小狐貍震驚,“佛子也要受男女大防的約束?”
又說,“我以為你沒有性別。”
梵淨緩緩掀眸,看她一眼,又合上。
小狐貍難得地,從他終年不變的表情裡看出了“無語”兩個字。
小狐貍將自己身體沉在水裡,繞著梵淨轉了半個圈,“你知道進入寒池不能穿衣裳嗎?”
梵淨頷首。
小狐貍:“你為甚麼不告訴我?現在可怎麼辦,你把我看光了。”
梵淨:“沒看光。”
小狐貍嘩啦從水裡站起,只有一隻手擋在心口,“怎麼沒看光?我衣裳都沒了。”
梵淨睫毛顫動,像是在忍耐她的聒噪:“又如何?”
慕離笑,“你要對我負責。”
梵淨:“閉嘴。”
慕離適可而止,又將自己藏回寒池中,“好吧。”
但她對他的身體是真的很好奇。
他會有欲.望嗎?
想試試。
不過,她沒法靠近他。
他身邊那層流動的光暈將她攔在距他一臂之外的距離。
她試了幾次,都被推開,終究還是放棄了。
寒池裡的水溫度很低,她的身體能扛得住,很快就適應了。
她舒服地露出原形,爪子攤開,八條尾巴浮在水面上。
閉上眼呼呼大睡。
不知道過去多久,小狐貍飄到梵淨面前。
金光沒有攔她。
她感覺到熟悉的氣息,爪子扒拉幾下,輕車熟路地將自己掛在梵淨的肩上。
八條尾巴還泡在水裡,隨著水波輕輕搖曳。
她的腦袋搭在他的肩窩,溼漉漉的鼻尖蹭著他脖頸,嘴裡發出一聲軟綿綿的嘆息。
梵淨睜開眼眸,眼底閃過一絲掙扎,轉瞬即逝。
最終還是默許了她的行為。
一隻小狐貍而已。
三個時辰後,慕離一個激靈醒過來。
蓮香和檀香幽幽傳來,是令人心安的氣息。
她抬起腦袋,看到他的手。
骨節分明,修長白皙,指節處甚至還微微泛著粉。
一串念珠纏繞在他指間,隨著他的步伐晃動。
她已經不在寒池裡,正掛在梵淨的手臂上呢。
想了想,她爪子抱住他的手臂,尾巴捲起他寬大的袖口,藏進去。
梵淨緩緩走在洞xue中,不緊不慢。
慕離將腦袋往他手背上枕著,酸溜溜地說道,“你不讓我靠近你,卻讓小狐貍碰。

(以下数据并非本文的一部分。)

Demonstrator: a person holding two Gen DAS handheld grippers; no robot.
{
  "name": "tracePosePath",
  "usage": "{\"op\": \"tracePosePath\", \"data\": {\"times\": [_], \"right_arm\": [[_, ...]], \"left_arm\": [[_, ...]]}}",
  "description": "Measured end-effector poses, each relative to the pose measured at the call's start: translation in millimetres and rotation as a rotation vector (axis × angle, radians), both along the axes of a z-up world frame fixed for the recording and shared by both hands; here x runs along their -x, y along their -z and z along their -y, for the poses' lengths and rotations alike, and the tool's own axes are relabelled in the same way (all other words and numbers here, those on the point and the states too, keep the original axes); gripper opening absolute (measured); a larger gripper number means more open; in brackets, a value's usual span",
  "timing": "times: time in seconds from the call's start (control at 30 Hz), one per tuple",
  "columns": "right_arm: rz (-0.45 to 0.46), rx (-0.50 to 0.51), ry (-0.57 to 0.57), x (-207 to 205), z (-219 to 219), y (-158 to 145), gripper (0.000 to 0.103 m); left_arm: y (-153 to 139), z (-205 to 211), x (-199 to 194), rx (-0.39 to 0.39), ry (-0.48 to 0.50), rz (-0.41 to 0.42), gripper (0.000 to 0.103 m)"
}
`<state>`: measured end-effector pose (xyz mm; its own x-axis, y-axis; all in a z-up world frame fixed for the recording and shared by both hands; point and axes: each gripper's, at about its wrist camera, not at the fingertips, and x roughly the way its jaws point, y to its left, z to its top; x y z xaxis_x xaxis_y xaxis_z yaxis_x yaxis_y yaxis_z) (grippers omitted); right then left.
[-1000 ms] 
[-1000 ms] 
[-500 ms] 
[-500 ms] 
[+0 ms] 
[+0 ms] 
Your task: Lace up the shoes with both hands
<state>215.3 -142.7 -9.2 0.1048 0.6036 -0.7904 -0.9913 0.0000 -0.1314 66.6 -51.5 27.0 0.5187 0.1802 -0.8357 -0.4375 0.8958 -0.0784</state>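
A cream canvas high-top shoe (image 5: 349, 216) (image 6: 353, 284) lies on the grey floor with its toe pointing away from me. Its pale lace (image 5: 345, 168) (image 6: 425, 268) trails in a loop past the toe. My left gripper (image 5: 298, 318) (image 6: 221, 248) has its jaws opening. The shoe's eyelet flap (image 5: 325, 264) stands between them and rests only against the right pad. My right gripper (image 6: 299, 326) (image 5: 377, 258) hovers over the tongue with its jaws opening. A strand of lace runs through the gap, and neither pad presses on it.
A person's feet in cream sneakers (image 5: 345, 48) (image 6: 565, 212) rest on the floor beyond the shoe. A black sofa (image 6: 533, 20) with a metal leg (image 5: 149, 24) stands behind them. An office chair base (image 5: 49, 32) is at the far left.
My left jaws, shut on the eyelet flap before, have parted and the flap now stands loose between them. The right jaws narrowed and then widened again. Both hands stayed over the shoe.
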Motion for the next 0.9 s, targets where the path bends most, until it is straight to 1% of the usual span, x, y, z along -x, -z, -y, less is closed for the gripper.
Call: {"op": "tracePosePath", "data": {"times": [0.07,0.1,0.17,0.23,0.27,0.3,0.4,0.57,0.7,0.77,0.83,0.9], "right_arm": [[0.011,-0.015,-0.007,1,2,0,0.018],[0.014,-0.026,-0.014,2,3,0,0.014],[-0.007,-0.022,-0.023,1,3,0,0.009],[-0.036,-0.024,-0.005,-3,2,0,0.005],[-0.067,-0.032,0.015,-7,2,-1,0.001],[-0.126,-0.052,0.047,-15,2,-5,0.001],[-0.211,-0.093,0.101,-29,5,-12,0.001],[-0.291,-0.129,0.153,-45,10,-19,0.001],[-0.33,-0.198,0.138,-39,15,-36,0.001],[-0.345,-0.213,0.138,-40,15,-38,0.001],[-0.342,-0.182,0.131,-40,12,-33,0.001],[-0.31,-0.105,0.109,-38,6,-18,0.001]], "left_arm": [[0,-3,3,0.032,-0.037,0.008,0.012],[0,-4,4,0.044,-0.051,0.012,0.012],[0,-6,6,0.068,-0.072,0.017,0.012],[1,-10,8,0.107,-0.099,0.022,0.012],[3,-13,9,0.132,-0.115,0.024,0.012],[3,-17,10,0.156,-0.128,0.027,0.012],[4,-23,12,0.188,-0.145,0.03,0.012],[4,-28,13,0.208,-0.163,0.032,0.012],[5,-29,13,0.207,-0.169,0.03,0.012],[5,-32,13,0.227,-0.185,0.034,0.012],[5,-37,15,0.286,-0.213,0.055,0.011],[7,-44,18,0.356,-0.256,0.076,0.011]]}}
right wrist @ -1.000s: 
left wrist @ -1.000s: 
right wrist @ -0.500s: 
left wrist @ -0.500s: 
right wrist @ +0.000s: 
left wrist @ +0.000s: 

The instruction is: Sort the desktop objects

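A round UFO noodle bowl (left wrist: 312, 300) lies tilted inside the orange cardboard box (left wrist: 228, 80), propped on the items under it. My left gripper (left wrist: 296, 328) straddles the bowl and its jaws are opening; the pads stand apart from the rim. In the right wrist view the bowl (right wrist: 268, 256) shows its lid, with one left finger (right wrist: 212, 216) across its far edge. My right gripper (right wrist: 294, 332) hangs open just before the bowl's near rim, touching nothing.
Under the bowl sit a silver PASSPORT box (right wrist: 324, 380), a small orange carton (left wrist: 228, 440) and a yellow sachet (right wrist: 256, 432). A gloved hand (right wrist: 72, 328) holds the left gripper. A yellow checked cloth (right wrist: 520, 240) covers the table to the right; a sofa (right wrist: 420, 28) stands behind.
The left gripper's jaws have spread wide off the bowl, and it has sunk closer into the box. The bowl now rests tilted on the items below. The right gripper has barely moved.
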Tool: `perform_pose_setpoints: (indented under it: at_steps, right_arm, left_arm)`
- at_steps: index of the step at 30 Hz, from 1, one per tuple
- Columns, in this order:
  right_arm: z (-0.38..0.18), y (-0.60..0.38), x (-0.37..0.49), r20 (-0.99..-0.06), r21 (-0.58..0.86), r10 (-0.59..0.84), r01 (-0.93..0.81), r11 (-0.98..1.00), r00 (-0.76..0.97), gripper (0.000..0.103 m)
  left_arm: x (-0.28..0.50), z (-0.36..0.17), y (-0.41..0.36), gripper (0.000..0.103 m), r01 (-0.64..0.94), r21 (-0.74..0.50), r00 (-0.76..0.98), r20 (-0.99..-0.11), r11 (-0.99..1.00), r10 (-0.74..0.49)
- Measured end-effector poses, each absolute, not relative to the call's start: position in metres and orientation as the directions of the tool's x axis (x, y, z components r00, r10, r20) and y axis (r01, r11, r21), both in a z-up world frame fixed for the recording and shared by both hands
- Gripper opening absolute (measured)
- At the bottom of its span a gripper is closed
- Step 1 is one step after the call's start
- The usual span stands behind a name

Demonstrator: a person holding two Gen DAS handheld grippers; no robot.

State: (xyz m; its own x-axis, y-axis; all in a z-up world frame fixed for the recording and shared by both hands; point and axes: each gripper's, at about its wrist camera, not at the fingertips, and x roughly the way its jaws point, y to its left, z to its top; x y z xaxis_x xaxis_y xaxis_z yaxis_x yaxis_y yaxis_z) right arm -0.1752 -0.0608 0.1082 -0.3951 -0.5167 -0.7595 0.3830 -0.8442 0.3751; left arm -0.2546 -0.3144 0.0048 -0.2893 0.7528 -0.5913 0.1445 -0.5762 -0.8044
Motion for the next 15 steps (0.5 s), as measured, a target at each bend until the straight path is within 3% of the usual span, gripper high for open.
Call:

”
梵淨睨她一眼,她完全貼合在他手臂上,那幾條尾巴正不安分地在他袖口裡拱來拱去。
他沒說話。
慕離:“你更喜歡小狐貍還是更喜歡我?”
梵淨:“……”
慕離:“怎麼會有人不喜歡如花似玉的大美人,而是喜歡只有八條尾巴的殘疾小狐貍?”
梵淨已經走到洞口,想著用法術轉移回蓮臺,聽到她蔫蔫的聲音,便停下腳步,“你聒噪了些。”
只是他語氣裡並沒有嫌棄之意。
小狐貍像一灘雪水穩穩垂在他手臂上,聲音更低,“誰讓我從鬼門關前走了一趟呢。”
梵淨沉默,繼續邁步往前走。
——
梵淨每次進寒池,都要在周身搞個金光防護罩,將慕離擋得死死的。
她只能眼巴巴看著他模糊的輪廓。
吃不著。
但慕離也抓到了規律,他對她原形沒有抵抗力。
每次她裝死飄到他面前,他都會用手在她身上託一把,好像真怕她被淹死了。
如果下一瞬,她變回人形呢?
她這麼想的,也去實踐了。
“嘩啦……”
她被金光彈開了。
水花四濺,慕離整個人被彈飛。
朦朧的光暈裡,梵淨睜眸,靜靜看著她的方向。
慕離從寒池裡冒出一顆腦袋,緩緩吐出一口水,眼皮耷拉著,活人微死。
不知道是不是她的錯覺,她好像看到他學著她平時那樣微微歪了一下頭,那眼眸中,隱約蘊著一絲笑意。
“咦?”
她雙手劃拉水面,朝他游過去,“你剛才是不是在取笑我?”
梵淨還沒開口。
她便搶先說:“佛子不能說謊。“
梵淨:“可以說。”
慕離:“……”
她游到他身旁不遠處,目不轉睛看他,禮貌提出自己的請求,“我現在渾身燥熱得很,你能不能給我念個靜心咒?”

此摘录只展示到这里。